[Input data]
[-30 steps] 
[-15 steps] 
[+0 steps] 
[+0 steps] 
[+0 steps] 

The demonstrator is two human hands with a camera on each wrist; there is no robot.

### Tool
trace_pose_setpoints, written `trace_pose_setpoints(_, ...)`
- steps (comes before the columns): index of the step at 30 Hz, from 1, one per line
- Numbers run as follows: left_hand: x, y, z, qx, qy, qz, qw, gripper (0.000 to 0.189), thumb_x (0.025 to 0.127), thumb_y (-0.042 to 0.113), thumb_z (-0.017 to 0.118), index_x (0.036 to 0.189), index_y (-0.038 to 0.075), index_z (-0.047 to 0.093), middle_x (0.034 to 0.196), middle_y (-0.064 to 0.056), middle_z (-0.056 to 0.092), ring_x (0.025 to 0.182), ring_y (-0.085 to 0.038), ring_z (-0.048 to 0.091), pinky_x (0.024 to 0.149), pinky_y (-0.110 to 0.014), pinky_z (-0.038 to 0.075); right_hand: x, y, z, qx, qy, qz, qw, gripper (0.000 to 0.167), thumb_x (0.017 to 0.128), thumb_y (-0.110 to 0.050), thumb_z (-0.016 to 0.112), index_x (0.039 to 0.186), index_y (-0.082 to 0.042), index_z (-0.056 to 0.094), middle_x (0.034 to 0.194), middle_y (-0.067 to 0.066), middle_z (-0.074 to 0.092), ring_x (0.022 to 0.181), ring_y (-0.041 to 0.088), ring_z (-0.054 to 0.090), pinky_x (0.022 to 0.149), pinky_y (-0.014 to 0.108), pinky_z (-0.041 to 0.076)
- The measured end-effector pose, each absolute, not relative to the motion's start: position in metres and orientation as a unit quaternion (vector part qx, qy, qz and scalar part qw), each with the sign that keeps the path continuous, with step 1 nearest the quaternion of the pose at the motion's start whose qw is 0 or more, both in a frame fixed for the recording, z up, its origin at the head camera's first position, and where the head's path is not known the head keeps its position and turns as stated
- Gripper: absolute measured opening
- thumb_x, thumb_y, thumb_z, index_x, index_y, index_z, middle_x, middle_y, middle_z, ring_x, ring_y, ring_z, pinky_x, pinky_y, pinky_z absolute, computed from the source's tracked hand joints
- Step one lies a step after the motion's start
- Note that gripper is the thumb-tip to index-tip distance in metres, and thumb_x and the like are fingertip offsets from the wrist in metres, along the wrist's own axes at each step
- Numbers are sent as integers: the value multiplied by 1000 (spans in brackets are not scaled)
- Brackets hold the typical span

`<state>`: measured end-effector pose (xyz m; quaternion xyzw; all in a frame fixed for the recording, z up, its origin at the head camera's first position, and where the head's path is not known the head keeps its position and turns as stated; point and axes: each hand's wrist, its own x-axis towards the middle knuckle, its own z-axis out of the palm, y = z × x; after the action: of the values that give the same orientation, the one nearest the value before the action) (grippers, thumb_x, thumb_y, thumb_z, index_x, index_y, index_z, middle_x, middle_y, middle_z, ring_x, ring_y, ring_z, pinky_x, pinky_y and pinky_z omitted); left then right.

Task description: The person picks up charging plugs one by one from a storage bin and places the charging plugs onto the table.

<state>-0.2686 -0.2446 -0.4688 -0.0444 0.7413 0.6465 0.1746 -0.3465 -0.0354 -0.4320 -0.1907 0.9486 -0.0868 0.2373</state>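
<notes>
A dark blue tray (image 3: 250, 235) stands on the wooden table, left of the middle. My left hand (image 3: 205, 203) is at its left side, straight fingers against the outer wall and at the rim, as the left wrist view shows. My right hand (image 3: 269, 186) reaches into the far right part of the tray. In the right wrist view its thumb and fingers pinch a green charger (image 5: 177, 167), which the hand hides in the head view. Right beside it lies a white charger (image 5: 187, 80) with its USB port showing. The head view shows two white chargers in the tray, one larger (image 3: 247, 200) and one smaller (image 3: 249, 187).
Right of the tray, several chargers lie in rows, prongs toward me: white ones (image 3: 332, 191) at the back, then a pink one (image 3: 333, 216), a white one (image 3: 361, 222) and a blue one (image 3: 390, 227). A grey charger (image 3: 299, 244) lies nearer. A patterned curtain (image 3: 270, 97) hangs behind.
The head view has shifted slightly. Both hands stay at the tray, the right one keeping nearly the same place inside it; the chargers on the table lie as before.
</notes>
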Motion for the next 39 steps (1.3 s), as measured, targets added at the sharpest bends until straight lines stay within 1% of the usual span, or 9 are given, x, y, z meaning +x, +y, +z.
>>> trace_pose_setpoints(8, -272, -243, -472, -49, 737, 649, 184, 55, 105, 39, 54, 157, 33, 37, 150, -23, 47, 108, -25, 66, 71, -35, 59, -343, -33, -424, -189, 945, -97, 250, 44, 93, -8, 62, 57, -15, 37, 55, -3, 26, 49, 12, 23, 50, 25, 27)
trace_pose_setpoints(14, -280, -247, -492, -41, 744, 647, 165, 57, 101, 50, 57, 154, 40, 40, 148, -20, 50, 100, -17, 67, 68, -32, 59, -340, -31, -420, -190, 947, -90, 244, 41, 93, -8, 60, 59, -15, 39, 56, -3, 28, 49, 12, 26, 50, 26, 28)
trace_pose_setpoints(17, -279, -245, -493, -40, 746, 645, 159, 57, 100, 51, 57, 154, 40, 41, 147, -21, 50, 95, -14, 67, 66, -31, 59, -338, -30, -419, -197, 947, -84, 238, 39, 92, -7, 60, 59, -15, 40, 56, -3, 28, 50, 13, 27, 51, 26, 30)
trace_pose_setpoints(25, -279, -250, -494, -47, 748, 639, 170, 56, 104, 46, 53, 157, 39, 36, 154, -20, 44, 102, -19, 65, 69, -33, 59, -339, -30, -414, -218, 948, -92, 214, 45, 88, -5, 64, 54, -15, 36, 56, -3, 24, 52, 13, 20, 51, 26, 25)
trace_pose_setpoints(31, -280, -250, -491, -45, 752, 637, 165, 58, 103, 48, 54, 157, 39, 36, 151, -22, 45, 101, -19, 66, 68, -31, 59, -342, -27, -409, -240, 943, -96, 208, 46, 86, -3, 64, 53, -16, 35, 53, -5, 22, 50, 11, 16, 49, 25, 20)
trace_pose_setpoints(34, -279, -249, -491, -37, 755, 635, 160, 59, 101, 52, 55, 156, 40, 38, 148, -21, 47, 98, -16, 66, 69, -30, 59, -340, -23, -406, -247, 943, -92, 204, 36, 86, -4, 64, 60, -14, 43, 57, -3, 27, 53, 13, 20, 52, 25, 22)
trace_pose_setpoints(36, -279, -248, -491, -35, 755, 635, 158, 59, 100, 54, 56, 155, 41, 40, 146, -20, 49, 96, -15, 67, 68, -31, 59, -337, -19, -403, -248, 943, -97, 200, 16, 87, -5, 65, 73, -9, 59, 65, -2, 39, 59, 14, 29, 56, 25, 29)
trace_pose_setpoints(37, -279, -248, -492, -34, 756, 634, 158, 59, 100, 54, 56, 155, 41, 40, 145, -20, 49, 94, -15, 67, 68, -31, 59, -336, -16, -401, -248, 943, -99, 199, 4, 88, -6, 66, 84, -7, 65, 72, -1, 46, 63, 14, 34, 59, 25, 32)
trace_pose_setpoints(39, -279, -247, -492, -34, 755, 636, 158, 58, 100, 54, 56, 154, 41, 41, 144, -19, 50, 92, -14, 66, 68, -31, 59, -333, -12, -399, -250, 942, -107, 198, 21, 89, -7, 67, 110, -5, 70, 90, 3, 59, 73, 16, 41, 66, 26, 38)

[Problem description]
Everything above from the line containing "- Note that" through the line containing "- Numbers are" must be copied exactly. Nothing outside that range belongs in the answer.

[Output below]
- Note that gripper is the thumb-tip to index-tip distance in metres, and thumb_x and the like are fingertip offsets from the wrist in metres, along the wrist's own axes at each step
- Numbers are sent as integers: the value multiplied by 1000 (spans in brackets are not scaled)

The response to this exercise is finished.